In a home setting with love and good food and time to come out of his shell he will blossom with people. He is not aggressive, just quite shy. Hawkeye is up to date on all his shots and has been neutered so he can go home with you today! He trills a greeting to any boy that walks by or tries to befriend him!

View attachment 65946


View attachment 65954


View attachment 65962


View attachment 65970


----------



## Jenny bf (Jul 13, 2013)

Hi Victoria and welcome to CF.
Wow you got yourself a very handsome boy.


----------



## Jakiepoo (Jan 5, 2013)

That's an awesome story! He's absolutely gorgeous, I love me some black kitties with those bright golden eyes!


----------



## Speechie (Dec 2, 2013)

Welcome to CF! What a gorgeous kitty you have, congratulations. I look forward to hearing about how he settles in, and about his personality as you learn more about him each day! 
He looks like a love bug!


----------



## Victoria.McG (Jul 28, 2014)

Thank you again Marcia, I am really happy I went with him, I was worried the first day or so that he was unhappy, but now he is eating regularly, and will come and get lovins when I come home and before bed. He is still a little jumpy to other noises in the house and spends the day in his spot behind a side table when I'm at work. But I think he's starting to get comfortable since he will lay in his or my bed with me when I'm at home . He hasn't shown interest in exploring other parts of the house, even if I leave my door open and sit in the next room is that okay?


----------



## Heather72754 (Nov 1, 2013)

Perfectly okay! In fact, extremely normal especially for a cat that might have some shy tendencies.

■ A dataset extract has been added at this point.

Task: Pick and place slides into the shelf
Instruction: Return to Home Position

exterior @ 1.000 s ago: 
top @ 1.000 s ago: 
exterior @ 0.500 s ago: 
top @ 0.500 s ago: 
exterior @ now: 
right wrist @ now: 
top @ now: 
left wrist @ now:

When I adopted my little Mystique (also a black cat and a sweetheart!) last October my husband and I joked that we had a 'living room cat' because that was the furthest she would go away from her safe room for quite a while.  She now is with us wherever we go in the house and is quite comfortable.


----------



## Victoria.McG (Jul 28, 2014)

Oh good,  he really only stays on one half of the room..he really doesn't go past the litter box ( I live with roommates right now, so I have to keep his food and stuff in here


----------